2006-06-13 07:25:48 · 14 answers · asked by aa 2 in Business & Finance Personal Finance

Thanks so much for all the answers; I have a lot to think about. Can you please help me choose the best answer?

2006-06-14 16:08:27 · update #1

14 answers

That depends on what rate you're paying on your student loan. If you're loan payment is higher than the 5-5.5% you can get from the bank or CD, then you're losing money on the spread. In other words, the loan is costing you money. On the other hand, if you had your money invested in something that gave you an average annual return that exceeded the loan rate, then I would advocate keeping the loan because you're making money on the spread.

The other issue is whether your student loan is fixed or adjustable. Student loan rates will be going up about 1.5% in the next few months. If that affects you then it may be even more motivation to go ahead and pay it off. Ultimately, you just have to decide if you can invest the money for more than the loan payment with a reasonable low risk (based on what you're saying your risk factors are) because if not, then paying on the loan while you make less from the bank doesn't make sense.
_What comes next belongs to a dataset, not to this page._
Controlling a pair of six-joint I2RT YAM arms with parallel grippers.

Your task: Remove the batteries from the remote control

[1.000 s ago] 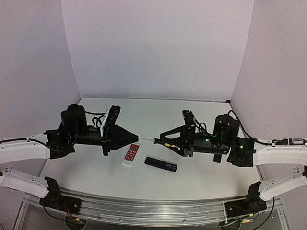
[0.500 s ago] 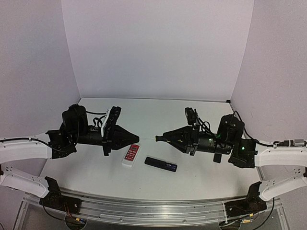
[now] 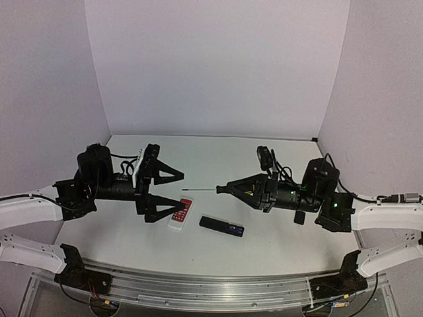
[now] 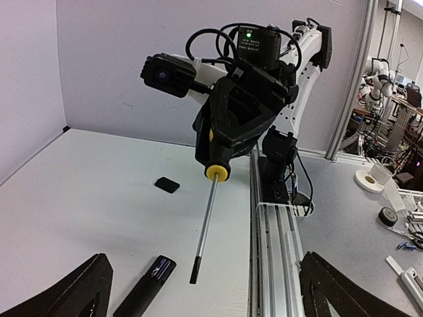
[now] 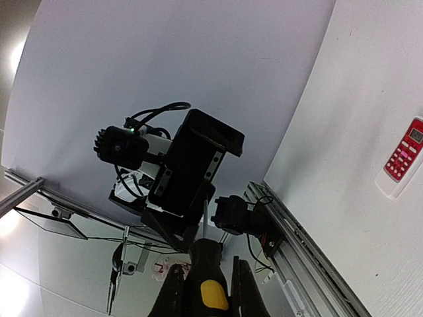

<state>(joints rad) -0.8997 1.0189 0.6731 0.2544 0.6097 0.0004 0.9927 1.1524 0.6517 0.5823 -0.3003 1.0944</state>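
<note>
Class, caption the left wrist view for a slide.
Right gripper holds the screwdriver by its handle; the remote control lies on the table.

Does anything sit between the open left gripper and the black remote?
Yes. In the top view the white remote lies between the left gripper and the black remote, just under the gripper's lower finger. Nothing lies on the black remote itself.

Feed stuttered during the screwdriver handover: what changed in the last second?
The right fingers closed on the screwdriver by its handle. The left fingers let go of its shaft, opened wide and drew back slightly leftward. The black remote and white remote stayed put.
</note>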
2006-06-13 07:30:31 · answer #1 · answered by Anonymous · 0 0

Keep your money in the bank up to the amount that will give you a reserve of 3 to 6 months of living expenses.

Be sure to fund your retirement also. You should at least do the max ROTH IRA and enough to get any 401k match.

If you have some extra income after these savings and want to retire your debt early, then make slightly larger payments. However if you would likely get a car loan when you buy a car, then you are probably better off saving cash, so that you can lower your loan amount that would probably be at a higher interest rate.

2006-06-13 09:16:55 · answer #2 · answered by VATreasures 6 · 0 0

Normally this is a matter of preference. If you don't mind carrying debt, then you are better off not paying off your student loan early. Just be sure you are comfortable with the fact that you will be carrying debt for some time (10 - 30 years!).

On the other hand, you may have the type of personality that prefers to be as debt free as possible. Even though you are making money by carrying the debt (since your bank and CD returns are greater than the loan interest rate), pay it off as soon as possible if you will sleep easier.

2006-06-13 07:33:55 · answer #3 · answered by Quitman1411 2 · 0 0

if the numbers cant make the decision easy for you then its a personal choice

some people dont mind debt others cant sleep at night knowing they owe money to someone else

you should pay off the loan at a reasonable rate to allow yourself money to live on

also the interest you are getting on the investments is being eaten up by the interest incurred on your debt

so you really arent going anywhere fast
however that being said, everyone has debt and loans these days
and you can just incorporate it into your house loan

a few questions for you to consider are
do you have enough to money to do both invest and pay off your debt AND live comfortably

since it is a school loan and they are usually for quite a bit of money the main determining factor is the length of time that you are paying off the loan for if it is going to take you 10 years or more to pay off the large amount of debt and you have it locked in at a small amount of interest like you do...
I would invest and not lose out on those ten good years of investing time if you are still young you can afford to do this

You will have more debt in the future so maybe saving this money for a rainy day downpayment on something is a smart idea

From my personall experience I never received enough interest from my investments to make an income while working to pay off my debt but my loan was at 9% and I found through trial and errror what type of investor I was my risk tolerance was lower than I thought. I cashed in my money and put it all on my loan.
Then aggressively payed off my loan and lived very frugally for a year to pay it off. Now that i am debt free I can invest as much as I can and have only lost one year. Thats my story

Yours is a bit different so its really up to you...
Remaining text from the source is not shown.